Table 6. Comparing 3D detection \(AP_{3D}\) of w/o KFPN and w/ KFPN for car category on \(val_1\) set. We use the DLA-34 as the backbone.
Table 7. Comparing of 2D detection \(AP_{2D}\) with IoU = 0.7 and orientation AOS results for car category evaluated on \(val_1\)/\(val_2\) of KITTI data set. Only the results under the moderate criteria are shown. Ours (2D) represents the results from the keypoint detection network, and Ours (3D) is the 2D bounding box of the projected 3D box.

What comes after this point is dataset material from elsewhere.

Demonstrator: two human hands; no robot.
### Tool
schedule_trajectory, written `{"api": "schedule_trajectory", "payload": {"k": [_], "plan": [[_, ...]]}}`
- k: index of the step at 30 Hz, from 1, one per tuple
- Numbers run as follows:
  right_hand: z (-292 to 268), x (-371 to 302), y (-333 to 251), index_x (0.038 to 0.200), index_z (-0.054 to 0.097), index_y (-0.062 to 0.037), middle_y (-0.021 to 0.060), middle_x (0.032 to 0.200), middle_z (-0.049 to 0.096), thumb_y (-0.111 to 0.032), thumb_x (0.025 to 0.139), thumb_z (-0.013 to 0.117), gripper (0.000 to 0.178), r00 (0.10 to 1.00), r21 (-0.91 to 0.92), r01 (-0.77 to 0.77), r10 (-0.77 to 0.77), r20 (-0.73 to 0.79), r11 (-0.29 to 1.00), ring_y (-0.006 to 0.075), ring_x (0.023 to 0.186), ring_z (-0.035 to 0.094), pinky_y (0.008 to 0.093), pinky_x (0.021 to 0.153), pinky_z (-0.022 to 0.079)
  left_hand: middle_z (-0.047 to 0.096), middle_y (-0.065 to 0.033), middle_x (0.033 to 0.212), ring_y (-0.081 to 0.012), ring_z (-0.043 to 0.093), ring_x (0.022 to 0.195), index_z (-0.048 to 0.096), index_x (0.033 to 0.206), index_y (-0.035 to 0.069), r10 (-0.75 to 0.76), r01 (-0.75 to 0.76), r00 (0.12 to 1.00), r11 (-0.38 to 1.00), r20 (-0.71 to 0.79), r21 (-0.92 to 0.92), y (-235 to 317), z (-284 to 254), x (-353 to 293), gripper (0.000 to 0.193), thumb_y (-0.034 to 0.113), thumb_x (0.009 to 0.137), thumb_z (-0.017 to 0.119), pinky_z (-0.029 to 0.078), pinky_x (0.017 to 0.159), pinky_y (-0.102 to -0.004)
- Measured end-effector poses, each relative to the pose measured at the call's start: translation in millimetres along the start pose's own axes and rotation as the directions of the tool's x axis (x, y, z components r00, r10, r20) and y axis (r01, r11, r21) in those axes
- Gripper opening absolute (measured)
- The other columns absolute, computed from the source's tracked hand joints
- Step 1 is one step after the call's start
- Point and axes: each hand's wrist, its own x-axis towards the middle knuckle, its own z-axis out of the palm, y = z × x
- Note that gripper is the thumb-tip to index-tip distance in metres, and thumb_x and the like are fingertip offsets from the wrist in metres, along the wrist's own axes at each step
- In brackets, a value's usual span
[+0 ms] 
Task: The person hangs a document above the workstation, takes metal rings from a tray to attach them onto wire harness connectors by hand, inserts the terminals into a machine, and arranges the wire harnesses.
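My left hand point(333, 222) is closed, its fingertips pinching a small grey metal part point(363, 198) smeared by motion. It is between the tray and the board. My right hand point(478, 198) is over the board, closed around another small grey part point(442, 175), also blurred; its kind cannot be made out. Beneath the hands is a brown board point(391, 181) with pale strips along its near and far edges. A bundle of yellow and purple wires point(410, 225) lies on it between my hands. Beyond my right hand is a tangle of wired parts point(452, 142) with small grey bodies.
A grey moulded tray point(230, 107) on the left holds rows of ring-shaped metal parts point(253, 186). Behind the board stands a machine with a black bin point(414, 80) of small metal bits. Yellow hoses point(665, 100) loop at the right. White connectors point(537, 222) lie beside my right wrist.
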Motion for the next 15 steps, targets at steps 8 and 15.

2D Detection and Orientation. Although our focus is on 3D detection, we also report the performance of our methods in 2D detection and orientation evaluation in order to better understand the comprehensive capabilities of our approach. We report the AOS and AP with a threshold IoU = 0.7 for comparison. The results are shown in Table 7, the Deep3DBox train MS-CNN [4] in KITTI to produce 2D bounding box and adopt VGG16 [35] for orientation prediction, which gives him the highest accuracy. Deep3Dbox takes advantage of better 2D detectors, however, our \(AP_{3D}\) outperforms it by about 20% in moderate sets, which emphasize the importance of customizing the network specifically for 3D detection. Another interesting finding is that the 2D accuracy of back-projection 3D results is better than the direct prediction, thanks to our method that can infer the occlusive area of the object.

5 Conclusion

In this paper, we have proposed a faster and more accurate monocular 3D object detection method for autonomous driving scenarios. We reformulate 3D detection as the keypoint detection problem and show how to recover the 3D bounding box by using keypoints and geometric constraints. We specially customize the point detection network for 3D detection, which can simultaneously predict keypoints of the 3D box and other prior information of the object using only images. Our geometry module formulates this prior to easy-to-optimize loss functions. Our approach generates a stable and accurate 3D bounding box without containing stand-alone networks, additional annotation while achieving real-time running speed.